*Work required*:
The reply should hold only the lines from the one with "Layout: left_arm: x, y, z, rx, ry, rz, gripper" to the one with "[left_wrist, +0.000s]", both ends kept, exactly as they appear below, without any pictures.

Given information START

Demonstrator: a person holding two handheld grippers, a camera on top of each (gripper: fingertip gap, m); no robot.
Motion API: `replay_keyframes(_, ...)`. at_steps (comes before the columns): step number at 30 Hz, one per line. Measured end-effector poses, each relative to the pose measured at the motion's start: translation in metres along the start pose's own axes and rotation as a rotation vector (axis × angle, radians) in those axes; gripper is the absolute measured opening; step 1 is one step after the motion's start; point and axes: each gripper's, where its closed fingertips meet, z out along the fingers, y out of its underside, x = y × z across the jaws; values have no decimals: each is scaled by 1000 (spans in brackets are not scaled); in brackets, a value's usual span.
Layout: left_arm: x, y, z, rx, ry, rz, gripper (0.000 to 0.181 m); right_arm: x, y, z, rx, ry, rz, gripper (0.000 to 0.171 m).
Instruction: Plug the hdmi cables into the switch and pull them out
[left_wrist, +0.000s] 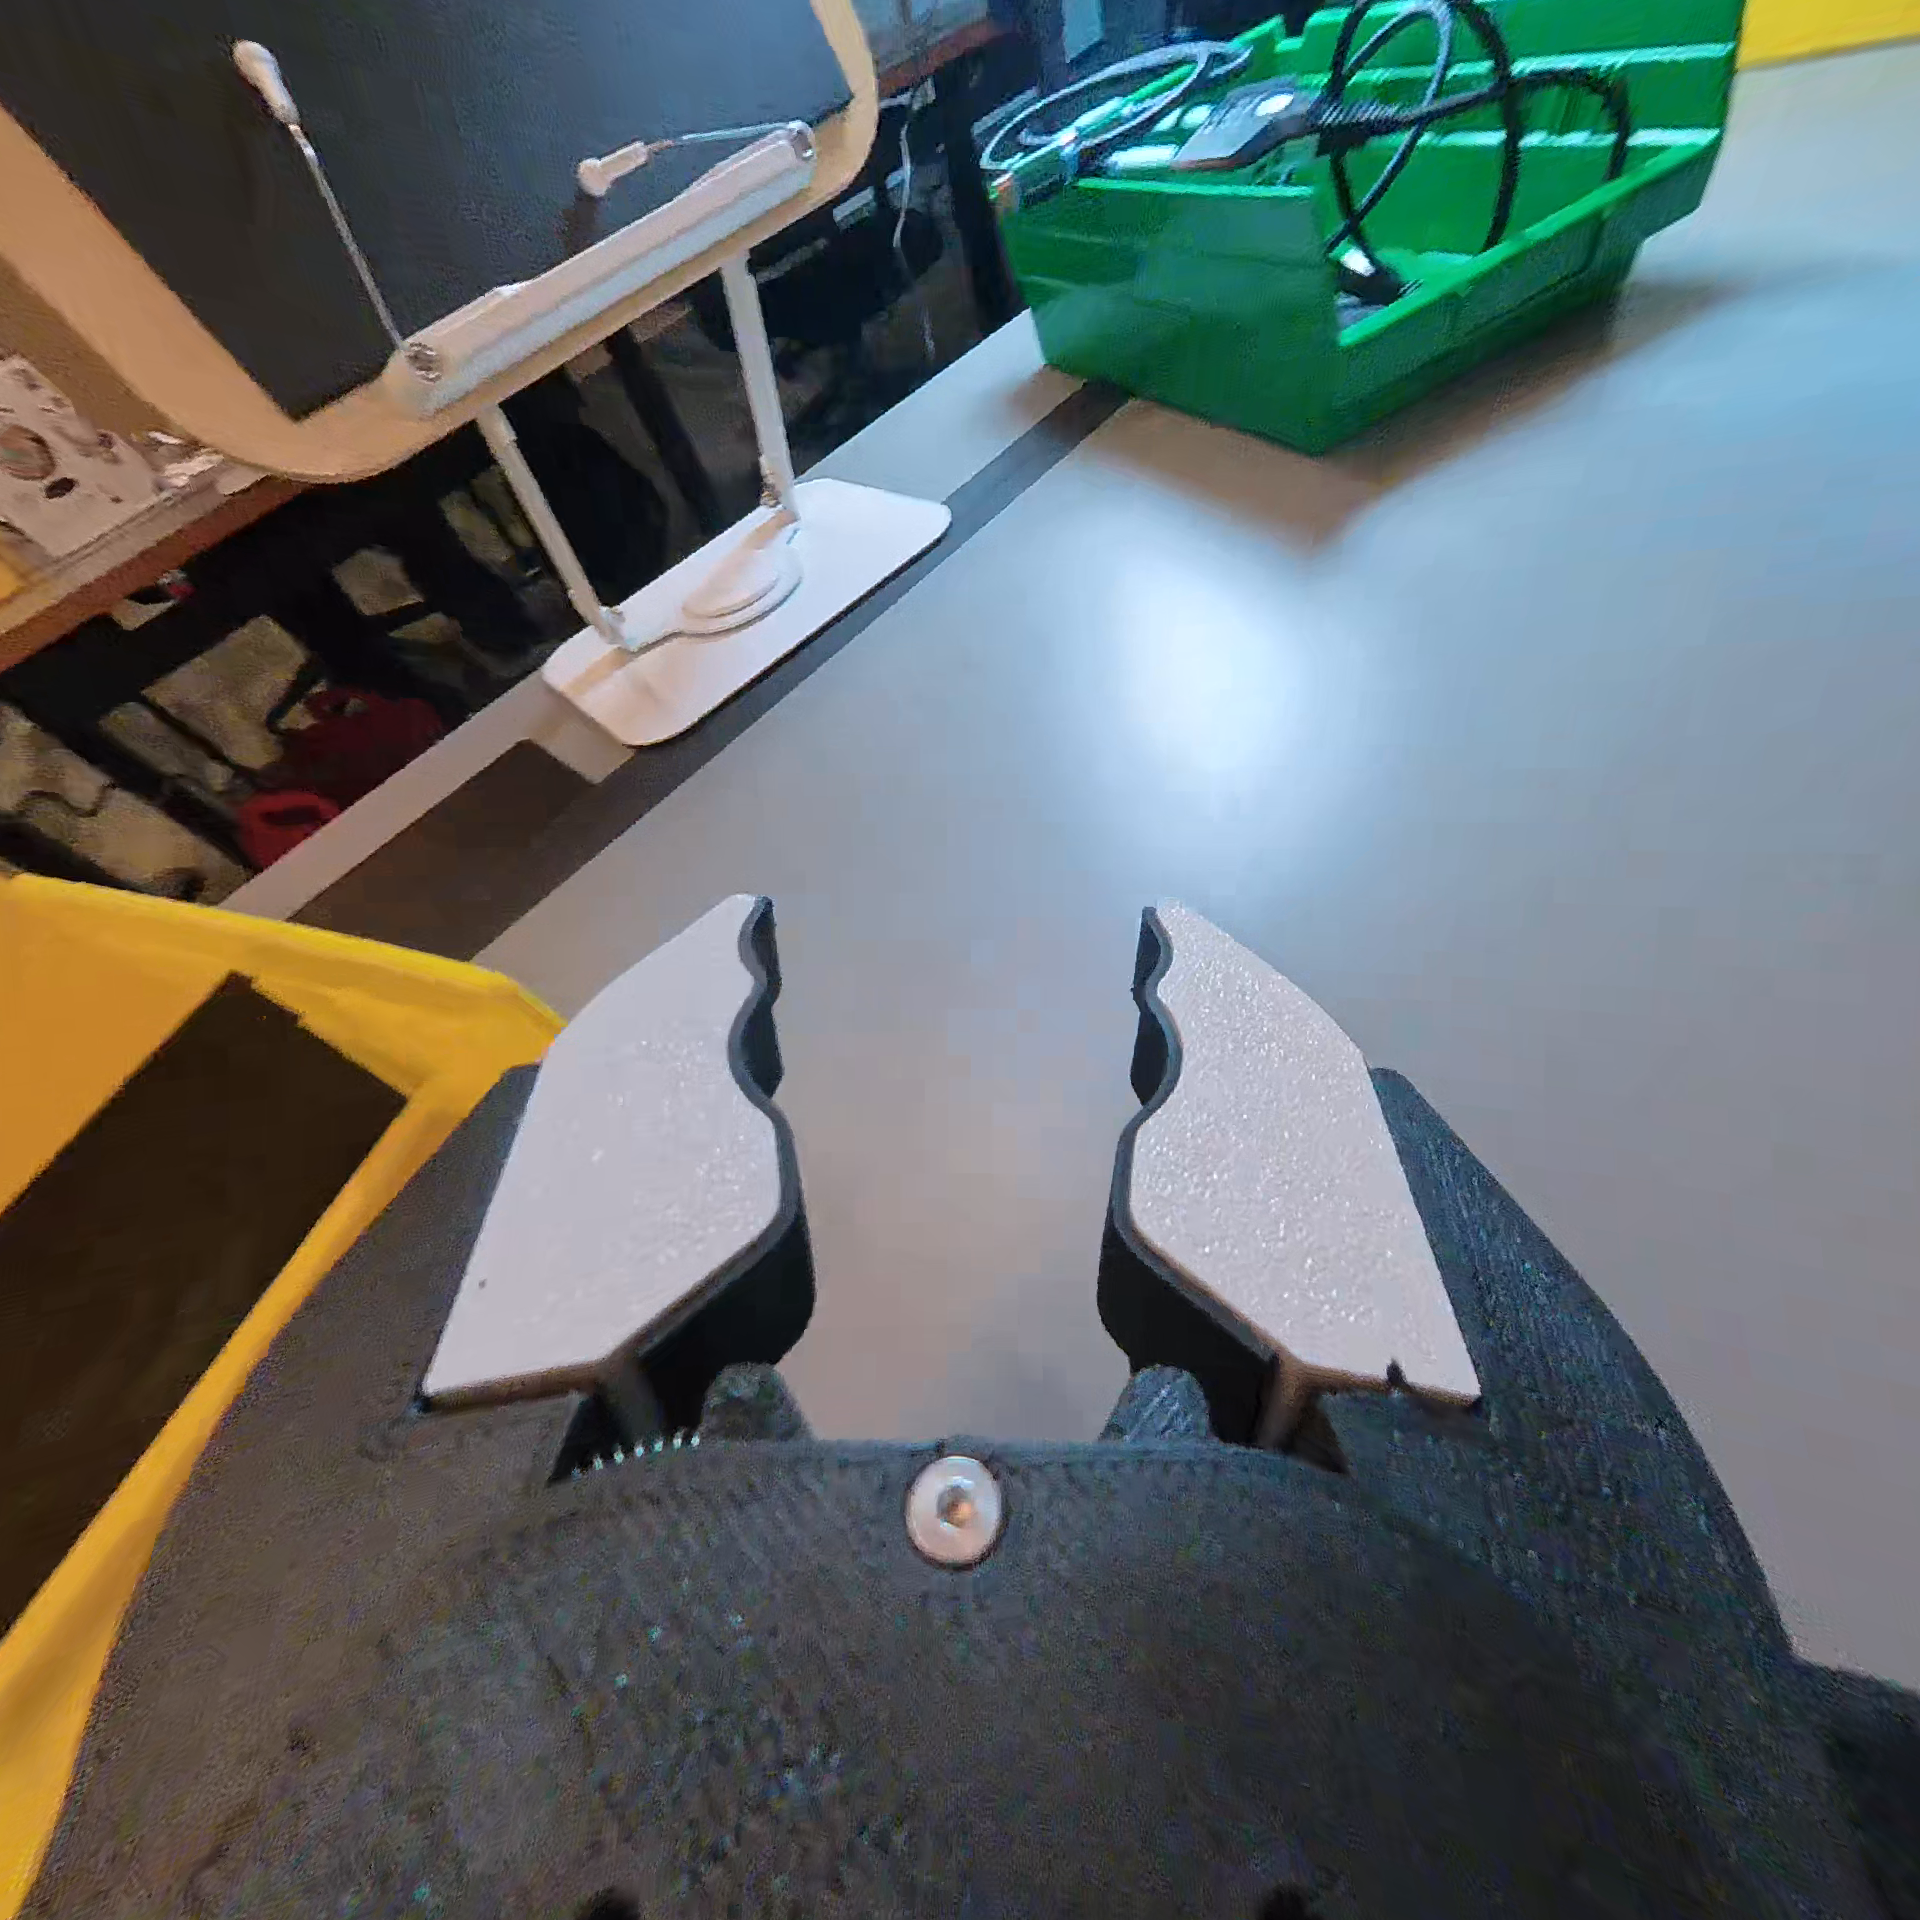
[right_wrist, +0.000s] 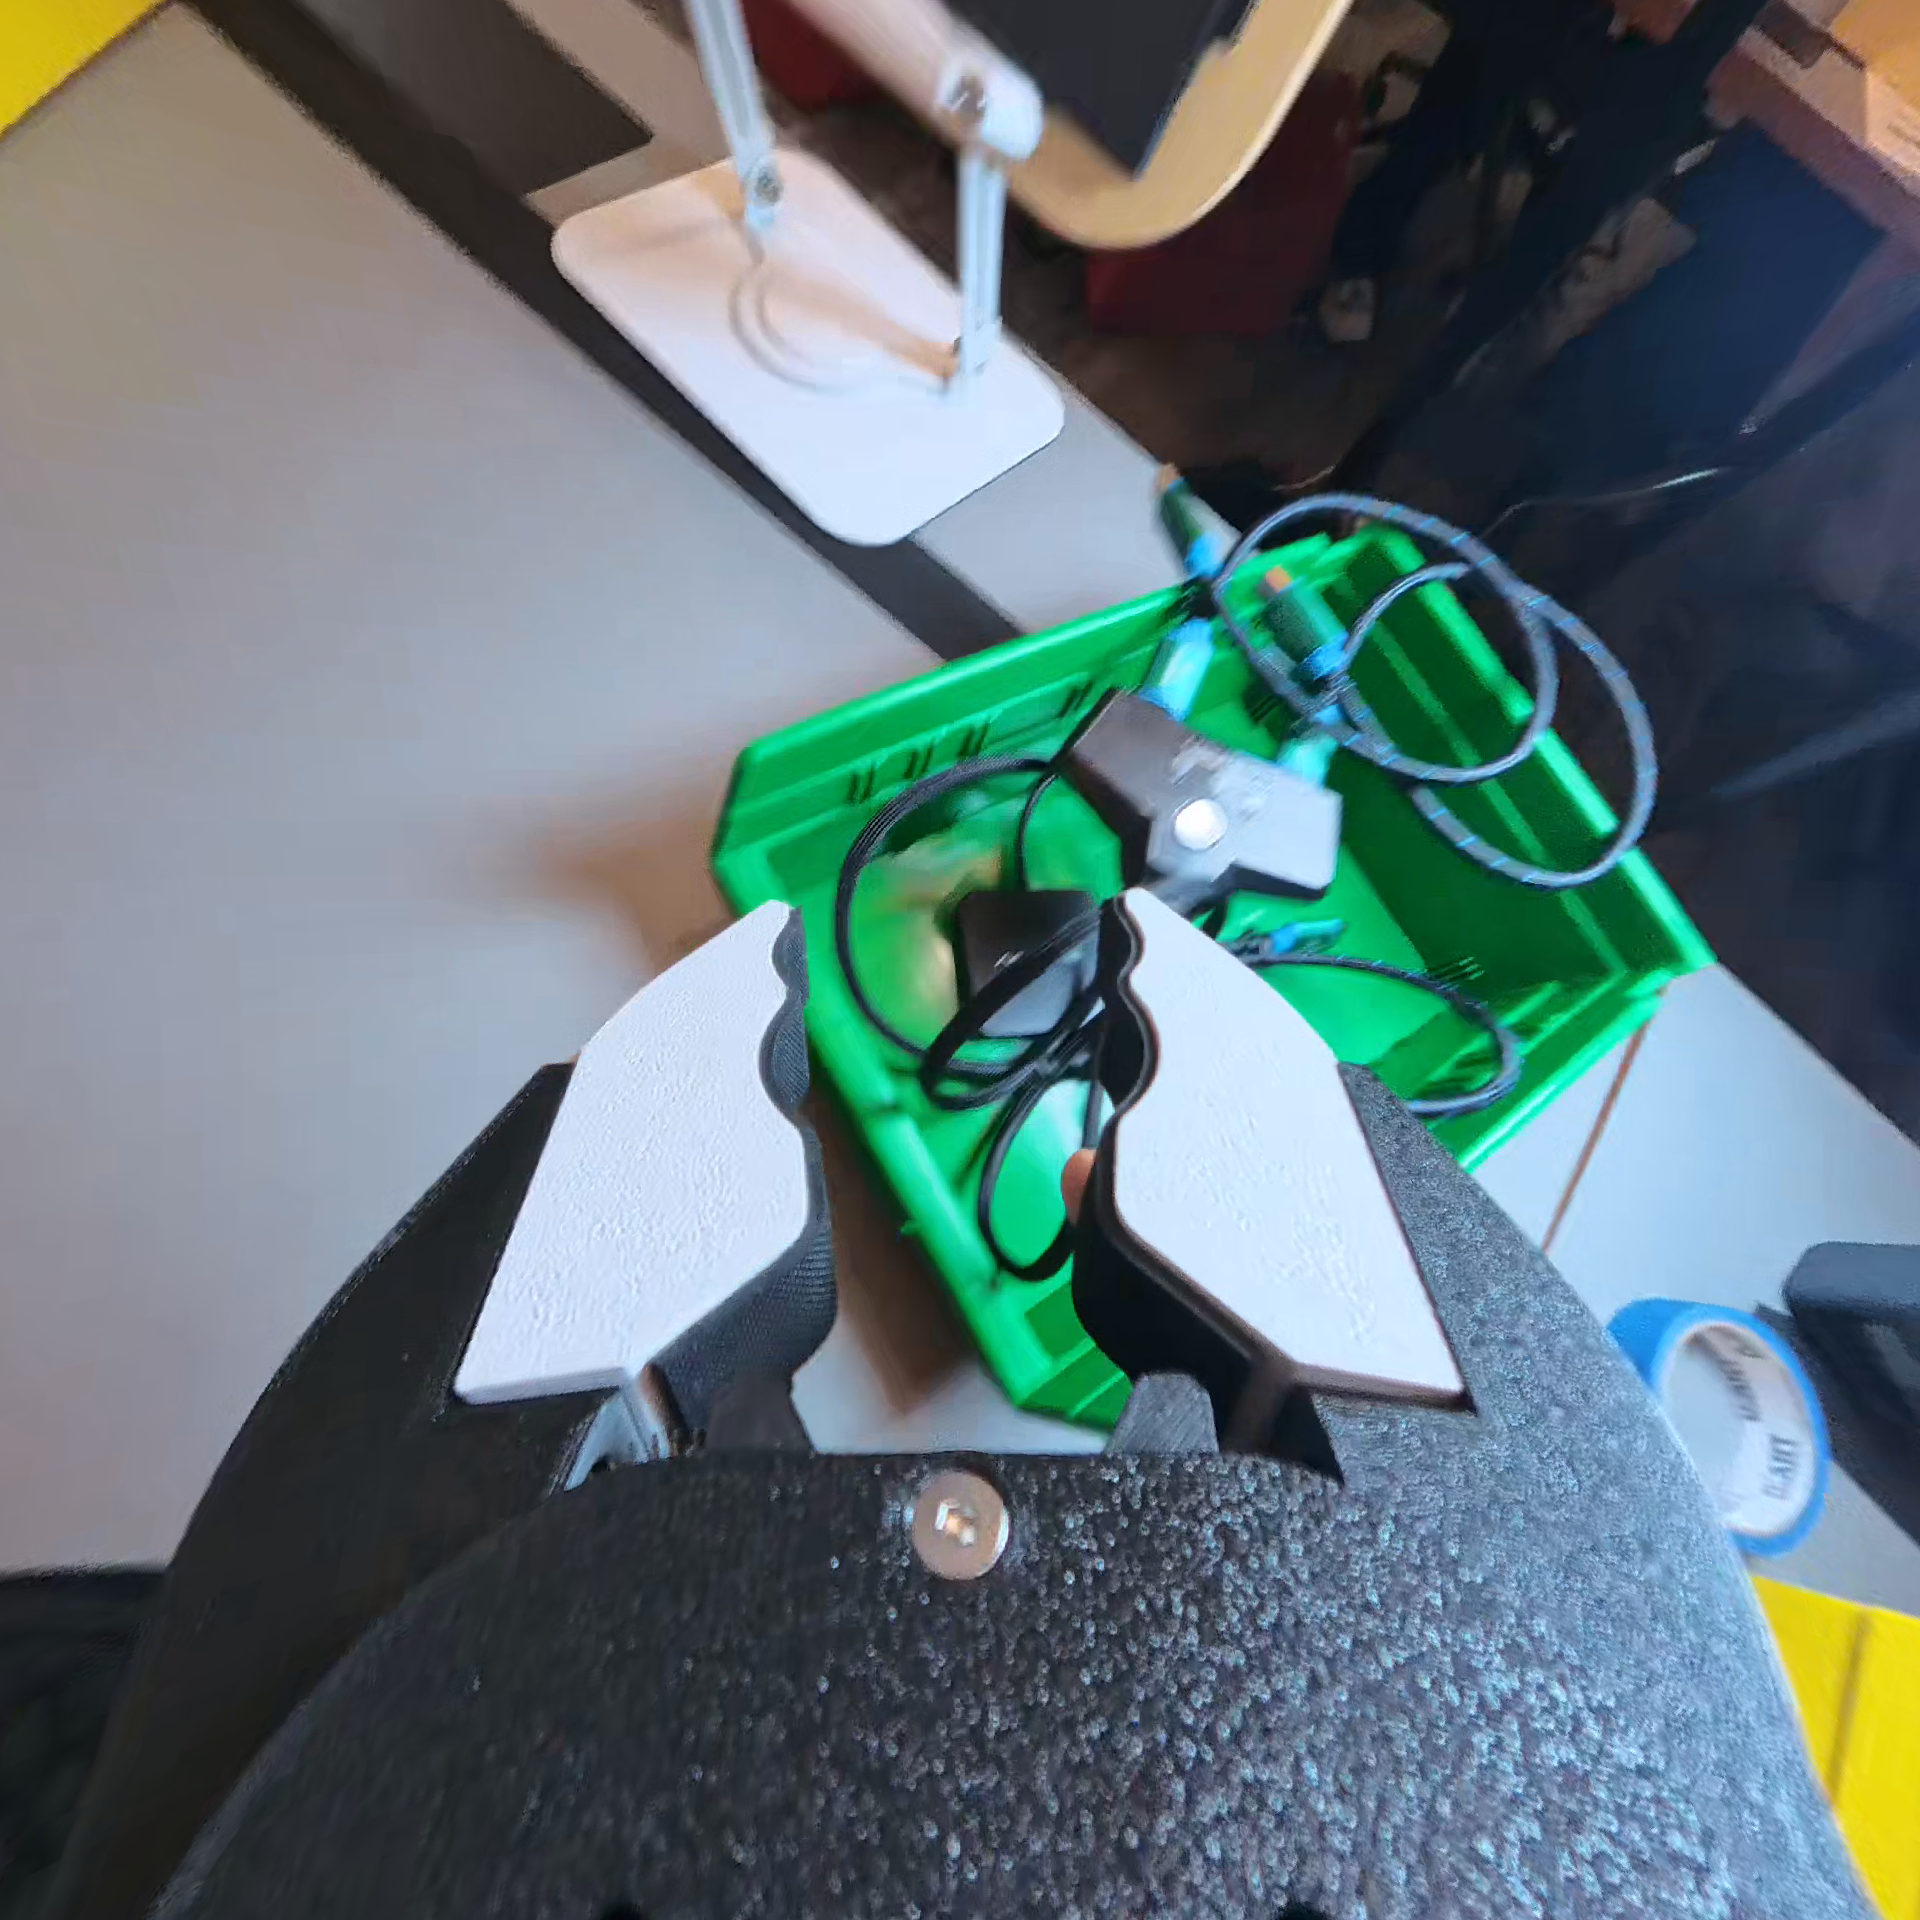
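Note:
A green bin (right_wrist: 1475, 1122) on the grey table holds a grey HDMI switch (right_wrist: 1205, 805) with a round silver button, black braided HDMI cables (right_wrist: 1558, 727) with blue-marked plugs, and a small black adapter (right_wrist: 1013, 961) with thin black leads. My right gripper (right_wrist: 956, 935) is open above the bin's near end, with nothing between its jaws. In the left wrist view the same bin (left_wrist: 1226, 291) stands far off at the upper right with the switch (left_wrist: 1242, 125) and cable loops (left_wrist: 1455, 114) in it. My left gripper (left_wrist: 956, 935) is open and empty over bare table.
A white desk-lamp base (left_wrist: 758, 613) stands at the table's far edge; it also shows in the right wrist view (right_wrist: 810, 343). A yellow bin (left_wrist: 156, 1143) sits at my left gripper's left. A blue tape roll (right_wrist: 1735, 1434) lies right of the right gripper. The left gripper's tips are roughly 45 centimeters from the right gripper's.

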Motion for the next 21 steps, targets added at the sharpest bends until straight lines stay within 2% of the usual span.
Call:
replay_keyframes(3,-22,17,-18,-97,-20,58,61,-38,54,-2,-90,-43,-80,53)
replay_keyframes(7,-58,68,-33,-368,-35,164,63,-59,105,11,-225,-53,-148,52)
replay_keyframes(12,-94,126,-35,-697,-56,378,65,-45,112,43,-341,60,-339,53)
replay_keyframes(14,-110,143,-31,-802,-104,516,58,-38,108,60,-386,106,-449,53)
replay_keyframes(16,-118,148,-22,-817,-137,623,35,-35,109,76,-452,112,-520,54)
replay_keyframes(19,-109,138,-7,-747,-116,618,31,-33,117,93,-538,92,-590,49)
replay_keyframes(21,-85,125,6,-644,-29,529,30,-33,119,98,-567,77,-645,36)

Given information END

*Response for this exercise*:
Layout: left_arm: x, y, z, rx, ry, rz, gripper (0.000 to 0.181 m); right_arm: x, y, z, rx, ry, rz, gripper (0.000 to 0.171 m).
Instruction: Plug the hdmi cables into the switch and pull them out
[left_wrist, +0.000s] 

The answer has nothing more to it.